[What is needed]:
Go through the data and count each line that has the string "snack". Give that count alone.

◇ ◇ ◇ ◇ ◇

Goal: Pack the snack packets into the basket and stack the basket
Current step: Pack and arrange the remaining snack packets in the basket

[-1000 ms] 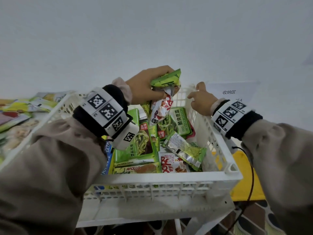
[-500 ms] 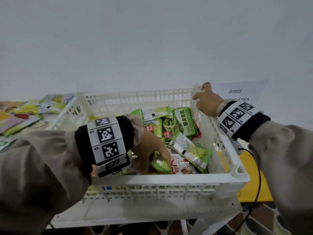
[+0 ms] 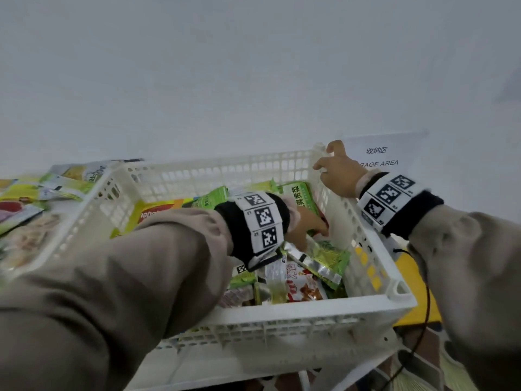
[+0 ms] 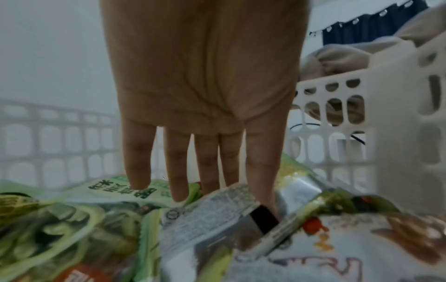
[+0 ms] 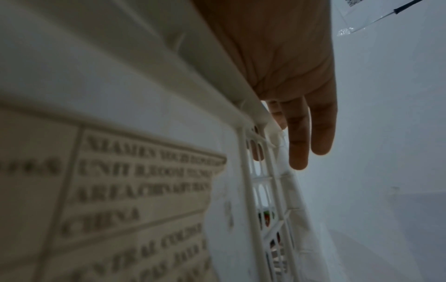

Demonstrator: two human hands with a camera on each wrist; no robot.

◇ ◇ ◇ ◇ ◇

[Finished exercise]:
2